Vision Transformer Pruning
This work addresses the storage, memory, and computational bottlenecks for mobile deployment, but it is incremental as it applies existing pruning techniques to vision transformers.
The paper tackles the problem of deploying vision transformers to mobile devices by proposing a pruning approach that identifies and removes less important dimensions, achieving high pruning ratios without significantly compromising accuracy on ImageNet.
Vision transformer has achieved competitive performance on a variety of computer vision applications. However, their storage, run-time memory, and computational demands are hindering the deployment to mobile devices. Here we present a vision transformer pruning approach, which identifies the impacts of dimensions in each layer of transformer and then executes pruning accordingly. By encouraging dimension-wise sparsity in the transformer, important dimensions automatically emerge.

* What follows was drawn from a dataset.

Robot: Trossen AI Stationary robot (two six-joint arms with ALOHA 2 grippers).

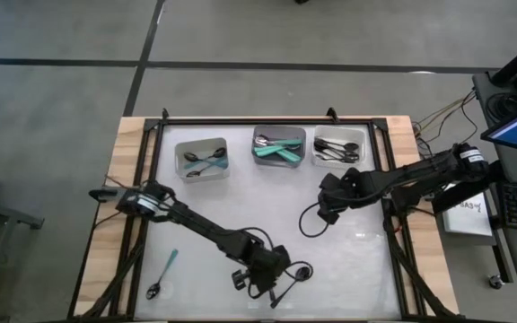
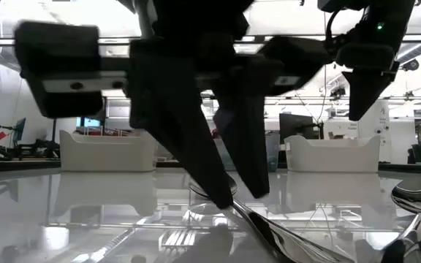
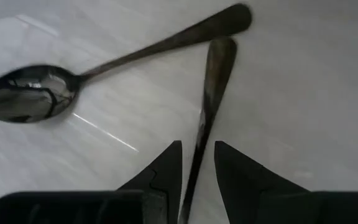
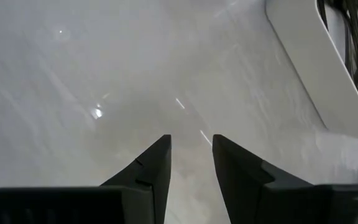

A great number of dimensions with small importance scores can be discarded to achieve a high pruning ratio without significantly compromising accuracy. The pipeline for vision transformer pruning is as follows: 1) training with sparsity regularization; 2) pruning dimensions of linear projections; 3) fine-tuning. The reduced parameters and FLOPs ratios of the proposed algorithm are well evaluated and analyzed on ImageNet dataset to demonstrate the effectiveness of our proposed method.